Within the U.S., there is ongoing debate about social media platforms and how to handle hate speech and misinformation online. Election-related disinformation is a particularly pernicious problem in Brazil, with research indicating that more than 86% of voters encountered electoral misinformation during the 2018 Brazilian presidential election.
As a result, Brazil has taken steps to address this problem, including by requiring social media platforms to have a local presence responsible for monitoring and removing harmful content. This led to a dramatic public conflict with Elon Musk, in which X (formerly Twitter) refused to comply, resulting in the platform’s suspension in Brazil for about 40 days.
Hypocrisy does not deter Trump. While his administration actively forces other countries like the EU and Bangladesh to sign up to rules that prohibit taxing electronic transmissions, such as the WTO’s E-Commerce Moratorium, Trump announces huge tariffs on foreign made films, which would violate not just the E-Commerce Moratorium, but also U.S. commitments under the WTO’s General Agreement on Trade in Services.

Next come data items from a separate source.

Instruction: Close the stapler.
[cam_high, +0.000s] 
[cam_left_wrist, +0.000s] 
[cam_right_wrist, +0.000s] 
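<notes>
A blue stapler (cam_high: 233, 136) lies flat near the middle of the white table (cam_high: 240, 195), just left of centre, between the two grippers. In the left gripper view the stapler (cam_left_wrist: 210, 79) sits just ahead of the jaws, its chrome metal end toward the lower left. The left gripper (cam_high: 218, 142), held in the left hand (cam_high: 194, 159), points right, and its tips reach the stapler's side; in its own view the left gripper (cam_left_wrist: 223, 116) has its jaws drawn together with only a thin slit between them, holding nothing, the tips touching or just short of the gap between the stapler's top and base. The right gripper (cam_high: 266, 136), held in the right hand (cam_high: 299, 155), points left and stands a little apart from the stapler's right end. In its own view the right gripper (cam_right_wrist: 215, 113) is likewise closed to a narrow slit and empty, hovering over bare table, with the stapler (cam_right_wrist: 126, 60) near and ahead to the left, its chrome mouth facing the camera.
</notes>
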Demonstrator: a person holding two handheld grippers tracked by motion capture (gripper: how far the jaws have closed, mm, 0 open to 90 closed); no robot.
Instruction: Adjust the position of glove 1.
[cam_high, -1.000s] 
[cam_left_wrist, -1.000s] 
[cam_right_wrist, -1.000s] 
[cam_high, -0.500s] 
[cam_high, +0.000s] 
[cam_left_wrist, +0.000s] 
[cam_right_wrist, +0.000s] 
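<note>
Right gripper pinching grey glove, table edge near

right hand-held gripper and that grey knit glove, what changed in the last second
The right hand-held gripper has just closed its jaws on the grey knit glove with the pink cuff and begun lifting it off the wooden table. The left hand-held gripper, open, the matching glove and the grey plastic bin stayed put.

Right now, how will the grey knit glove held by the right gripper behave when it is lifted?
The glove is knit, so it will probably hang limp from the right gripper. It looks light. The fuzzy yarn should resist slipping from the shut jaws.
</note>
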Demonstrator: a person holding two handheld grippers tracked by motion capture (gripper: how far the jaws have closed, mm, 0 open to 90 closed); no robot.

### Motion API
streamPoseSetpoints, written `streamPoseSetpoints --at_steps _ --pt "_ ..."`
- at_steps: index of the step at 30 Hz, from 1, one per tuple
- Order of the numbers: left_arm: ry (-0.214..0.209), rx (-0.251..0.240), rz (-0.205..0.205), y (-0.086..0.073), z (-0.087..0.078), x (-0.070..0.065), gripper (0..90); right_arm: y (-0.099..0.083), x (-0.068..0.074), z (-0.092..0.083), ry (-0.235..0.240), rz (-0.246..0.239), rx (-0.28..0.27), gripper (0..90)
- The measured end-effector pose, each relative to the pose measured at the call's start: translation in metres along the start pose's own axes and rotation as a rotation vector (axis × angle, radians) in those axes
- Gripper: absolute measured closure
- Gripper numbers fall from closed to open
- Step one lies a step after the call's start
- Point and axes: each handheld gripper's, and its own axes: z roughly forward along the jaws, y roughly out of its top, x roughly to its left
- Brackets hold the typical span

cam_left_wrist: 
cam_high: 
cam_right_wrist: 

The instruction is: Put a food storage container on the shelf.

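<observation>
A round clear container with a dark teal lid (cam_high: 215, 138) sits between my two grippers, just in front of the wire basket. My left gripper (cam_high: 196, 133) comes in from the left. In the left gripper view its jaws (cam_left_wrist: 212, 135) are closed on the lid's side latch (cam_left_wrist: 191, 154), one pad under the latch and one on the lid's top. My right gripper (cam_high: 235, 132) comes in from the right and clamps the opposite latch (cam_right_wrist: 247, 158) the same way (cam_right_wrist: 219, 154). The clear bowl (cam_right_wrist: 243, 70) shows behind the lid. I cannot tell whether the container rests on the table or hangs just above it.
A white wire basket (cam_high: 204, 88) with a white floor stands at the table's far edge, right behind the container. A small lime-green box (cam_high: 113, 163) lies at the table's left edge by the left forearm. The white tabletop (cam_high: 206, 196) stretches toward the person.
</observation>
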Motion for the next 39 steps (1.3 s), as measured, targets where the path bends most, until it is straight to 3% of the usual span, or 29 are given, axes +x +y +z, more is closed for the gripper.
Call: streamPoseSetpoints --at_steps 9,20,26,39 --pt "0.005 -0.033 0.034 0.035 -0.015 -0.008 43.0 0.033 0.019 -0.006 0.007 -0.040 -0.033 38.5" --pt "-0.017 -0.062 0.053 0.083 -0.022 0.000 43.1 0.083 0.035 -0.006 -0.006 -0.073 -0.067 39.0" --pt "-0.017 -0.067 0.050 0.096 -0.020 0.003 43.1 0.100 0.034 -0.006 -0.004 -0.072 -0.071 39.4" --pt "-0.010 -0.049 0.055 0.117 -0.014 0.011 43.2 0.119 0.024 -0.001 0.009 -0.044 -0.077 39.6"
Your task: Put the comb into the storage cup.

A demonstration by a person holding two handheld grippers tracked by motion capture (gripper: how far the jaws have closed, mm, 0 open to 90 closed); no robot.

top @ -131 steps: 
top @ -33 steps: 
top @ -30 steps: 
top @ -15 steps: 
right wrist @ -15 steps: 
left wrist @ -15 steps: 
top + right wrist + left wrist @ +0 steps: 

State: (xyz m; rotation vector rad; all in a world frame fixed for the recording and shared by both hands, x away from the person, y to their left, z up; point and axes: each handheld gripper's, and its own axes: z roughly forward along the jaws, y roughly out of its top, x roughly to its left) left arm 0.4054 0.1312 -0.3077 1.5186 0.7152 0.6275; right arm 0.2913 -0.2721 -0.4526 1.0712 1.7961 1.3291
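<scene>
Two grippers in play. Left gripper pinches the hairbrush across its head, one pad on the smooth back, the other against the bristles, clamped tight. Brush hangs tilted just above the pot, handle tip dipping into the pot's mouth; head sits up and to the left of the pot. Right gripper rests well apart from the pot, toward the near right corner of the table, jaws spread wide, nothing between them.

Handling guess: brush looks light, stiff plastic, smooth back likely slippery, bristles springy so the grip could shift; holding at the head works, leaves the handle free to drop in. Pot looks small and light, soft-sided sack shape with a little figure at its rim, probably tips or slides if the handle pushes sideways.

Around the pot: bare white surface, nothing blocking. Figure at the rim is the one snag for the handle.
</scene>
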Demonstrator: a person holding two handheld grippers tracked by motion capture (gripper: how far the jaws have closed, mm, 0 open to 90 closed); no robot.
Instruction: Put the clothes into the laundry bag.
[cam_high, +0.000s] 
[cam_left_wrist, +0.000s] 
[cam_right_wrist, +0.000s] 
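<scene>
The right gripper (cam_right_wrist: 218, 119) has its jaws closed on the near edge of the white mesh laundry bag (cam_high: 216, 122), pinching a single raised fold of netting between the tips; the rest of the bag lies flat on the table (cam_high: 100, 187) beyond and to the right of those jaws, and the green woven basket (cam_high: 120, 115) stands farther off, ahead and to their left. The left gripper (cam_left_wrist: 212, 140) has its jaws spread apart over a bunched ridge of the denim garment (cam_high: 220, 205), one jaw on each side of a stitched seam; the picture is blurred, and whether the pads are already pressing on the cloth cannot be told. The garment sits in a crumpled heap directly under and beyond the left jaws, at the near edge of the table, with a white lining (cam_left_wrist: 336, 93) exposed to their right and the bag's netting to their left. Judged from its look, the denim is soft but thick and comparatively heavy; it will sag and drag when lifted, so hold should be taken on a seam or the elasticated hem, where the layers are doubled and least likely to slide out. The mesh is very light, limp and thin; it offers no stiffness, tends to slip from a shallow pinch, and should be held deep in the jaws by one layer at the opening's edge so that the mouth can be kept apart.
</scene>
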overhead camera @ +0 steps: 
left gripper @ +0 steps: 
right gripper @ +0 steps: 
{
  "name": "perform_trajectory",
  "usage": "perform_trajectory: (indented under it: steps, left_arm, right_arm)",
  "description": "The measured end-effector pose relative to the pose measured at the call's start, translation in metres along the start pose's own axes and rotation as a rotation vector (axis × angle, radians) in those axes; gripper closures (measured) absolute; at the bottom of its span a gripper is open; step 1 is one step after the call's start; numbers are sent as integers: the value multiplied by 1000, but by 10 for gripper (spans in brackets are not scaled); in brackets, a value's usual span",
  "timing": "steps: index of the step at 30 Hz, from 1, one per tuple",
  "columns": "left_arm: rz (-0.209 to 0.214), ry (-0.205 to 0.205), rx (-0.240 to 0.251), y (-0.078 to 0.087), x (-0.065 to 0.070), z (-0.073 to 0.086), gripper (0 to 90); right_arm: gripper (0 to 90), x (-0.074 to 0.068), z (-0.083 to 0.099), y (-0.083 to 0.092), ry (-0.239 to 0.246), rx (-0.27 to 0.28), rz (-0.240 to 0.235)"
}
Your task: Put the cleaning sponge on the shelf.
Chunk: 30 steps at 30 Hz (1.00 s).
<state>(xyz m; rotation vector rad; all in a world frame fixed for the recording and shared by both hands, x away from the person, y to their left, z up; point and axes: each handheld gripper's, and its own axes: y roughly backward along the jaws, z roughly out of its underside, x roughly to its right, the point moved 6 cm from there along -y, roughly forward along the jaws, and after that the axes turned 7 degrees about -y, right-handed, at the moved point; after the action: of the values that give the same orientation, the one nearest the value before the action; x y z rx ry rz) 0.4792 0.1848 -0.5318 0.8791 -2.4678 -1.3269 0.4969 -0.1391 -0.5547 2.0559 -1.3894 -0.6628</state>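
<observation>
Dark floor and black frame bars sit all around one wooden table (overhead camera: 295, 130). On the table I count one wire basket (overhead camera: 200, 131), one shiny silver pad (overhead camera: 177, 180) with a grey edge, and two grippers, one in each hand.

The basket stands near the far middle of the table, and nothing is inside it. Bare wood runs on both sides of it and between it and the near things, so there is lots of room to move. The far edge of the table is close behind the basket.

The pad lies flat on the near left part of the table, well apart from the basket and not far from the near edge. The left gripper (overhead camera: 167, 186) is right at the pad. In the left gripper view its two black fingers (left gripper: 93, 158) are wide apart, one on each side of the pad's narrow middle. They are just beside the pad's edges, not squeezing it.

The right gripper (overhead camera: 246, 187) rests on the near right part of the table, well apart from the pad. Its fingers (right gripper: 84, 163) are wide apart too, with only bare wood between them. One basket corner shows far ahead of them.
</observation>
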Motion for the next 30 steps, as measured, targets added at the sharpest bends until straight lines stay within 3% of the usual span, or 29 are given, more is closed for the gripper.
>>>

Who Benefits From Trump’s Trade Policy?
Contrary to what Trump says, his trade chaos does not serve the interests of American consumers, workers, or small enterprises. Rather than engaging in meaningful action to reshore manufacturing or create good jobs in the services sector, the Trump administration is using trade policy to further enrich tech billionaires, whom President Trump has been wining and dining. And all this at the expense of global consumer rights and other critical public interests.
U.S. trade policy is now following similar contours to Trump’s domestic deregulatory agenda, which again, only seeks to benefit Big Tech companies. This domestic agenda includes tax breaks and dropping dozens of enforcement actions, crippling crucial consumer protection organizations such as the Federal Trade Commission and Consumer Financial Protection Bureau, and attempts to introduce legislation that would ensure that Big Tech cannot be held accountable to the public.
President Trump’s trade policy should therefore be seen for what it is — a policy that aims solely at further enrichment of Big Tech billionaires — at the cost of crucial public interest regulation that could make our digital ecosystems safer and fairer.